**Data segment**:
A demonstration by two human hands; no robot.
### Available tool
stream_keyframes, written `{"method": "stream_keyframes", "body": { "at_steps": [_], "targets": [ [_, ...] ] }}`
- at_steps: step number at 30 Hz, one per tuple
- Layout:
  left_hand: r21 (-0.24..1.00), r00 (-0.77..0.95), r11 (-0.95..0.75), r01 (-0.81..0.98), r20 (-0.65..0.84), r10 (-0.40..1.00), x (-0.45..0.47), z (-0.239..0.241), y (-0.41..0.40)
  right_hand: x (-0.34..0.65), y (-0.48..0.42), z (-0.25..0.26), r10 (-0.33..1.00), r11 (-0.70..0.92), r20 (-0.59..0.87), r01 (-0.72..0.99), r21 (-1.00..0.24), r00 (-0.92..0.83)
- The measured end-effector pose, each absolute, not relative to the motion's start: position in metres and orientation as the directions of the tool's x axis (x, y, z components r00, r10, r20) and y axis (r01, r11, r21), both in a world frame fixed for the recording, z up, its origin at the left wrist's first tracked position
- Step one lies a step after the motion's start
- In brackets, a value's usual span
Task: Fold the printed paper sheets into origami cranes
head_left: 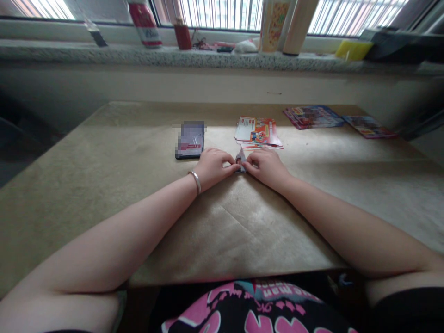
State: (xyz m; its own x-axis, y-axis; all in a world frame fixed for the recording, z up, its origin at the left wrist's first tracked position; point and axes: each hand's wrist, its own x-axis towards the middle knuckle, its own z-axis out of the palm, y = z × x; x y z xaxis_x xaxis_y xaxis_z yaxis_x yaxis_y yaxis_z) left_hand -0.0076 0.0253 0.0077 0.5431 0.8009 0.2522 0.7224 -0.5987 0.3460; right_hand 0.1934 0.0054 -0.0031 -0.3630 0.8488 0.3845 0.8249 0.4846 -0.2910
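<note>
A small folded piece of printed paper (pixel 240 160) stands on the table (pixel 104 166) between my two hands. My left hand (pixel 212 167), with a silver bangle on its wrist, pinches the paper's left side with curled fingers. My right hand (pixel 266 167) pinches its right side the same way. Both hands rest on the brown paper that covers the table. Most of the folded piece is hidden by my fingertips.
A phone (pixel 189 139) lies just beyond my left hand. A stack of colourful leaflets (pixel 257 132) sits beyond my right hand, with more leaflets (pixel 312 116) and another one (pixel 368 126) at the far right. The windowsill (pixel 208 53) holds a can, cups and boxes.
</note>
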Motion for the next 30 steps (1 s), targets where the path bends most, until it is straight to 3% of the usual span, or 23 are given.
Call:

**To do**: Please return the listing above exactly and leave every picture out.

**Worked solution**:
A demonstration by two human hands; no robot.
### Available tool
stream_keyframes, written `{"method": "stream_keyframes", "body": { "at_steps": [_], "targets": [ [_, ...] ] }}`
- at_steps: step number at 30 Hz, one per tuple
- Layout:
  left_hand: r21 (-0.24..1.00), r00 (-0.77..0.95), r11 (-0.95..0.75), r01 (-0.81..0.98), r20 (-0.65..0.84), r10 (-0.40..1.00), x (-0.45..0.47), z (-0.239..0.241), y (-0.41..0.40)
  right_hand: x (-0.34..0.65), y (-0.48..0.42), z (-0.25..0.26), r10 (-0.33..1.00), r11 (-0.70..0.92), r20 (-0.59..0.87), r01 (-0.72..0.99), r21 (-1.00..0.24), r00 (-0.92..0.83)
- The measured end-effector pose, each absolute, not relative to the motion's start: position in metres and orientation as the directions of the tool's x axis (x, y, z components r00, r10, r20) and y axis (r01, r11, r21), both in a world frame fixed for the recording, z up, its origin at the left wrist's first tracked position
- Step one lies a step after the motion's start
- In brackets, a value's usual span
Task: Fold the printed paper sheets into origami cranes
head_left: 
State: (xyz m; its own x-axis, y-axis; all in a world frame fixed for the recording, z up, its origin at the left wrist's first tracked position; point and axes: each hand's wrist, its own x-axis towards the middle knuckle, its own z-axis out of the palm, y = z × x; x y z xaxis_x xaxis_y xaxis_z yaxis_x yaxis_y yaxis_z) left_hand -0.0076 0.0253 0.0077 0.5431 0.8009 0.2522 0.7224 -0.5987 0.3460; right_hand 0.1934 0.0054 -0.0031 -0.3630 0.8488 0.3845 0.8249 0.4846 -0.2910
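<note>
A small folded piece of printed paper (pixel 240 160) stands on the table (pixel 104 166) between my two hands. My left hand (pixel 212 167), with a silver bangle on its wrist, pinches the paper's left side with curled fingers. My right hand (pixel 266 167) pinches its right side the same way. Both hands rest on the brown paper that covers the table. Most of the folded piece is hidden by my fingertips.
A phone (pixel 189 139) lies just beyond my left hand. A stack of colourful leaflets (pixel 257 132) sits beyond my right hand, with more leaflets (pixel 312 116) and another one (pixel 368 126) at the far right. The windowsill (pixel 208 53) holds a can, cups and boxes.
</note>
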Motion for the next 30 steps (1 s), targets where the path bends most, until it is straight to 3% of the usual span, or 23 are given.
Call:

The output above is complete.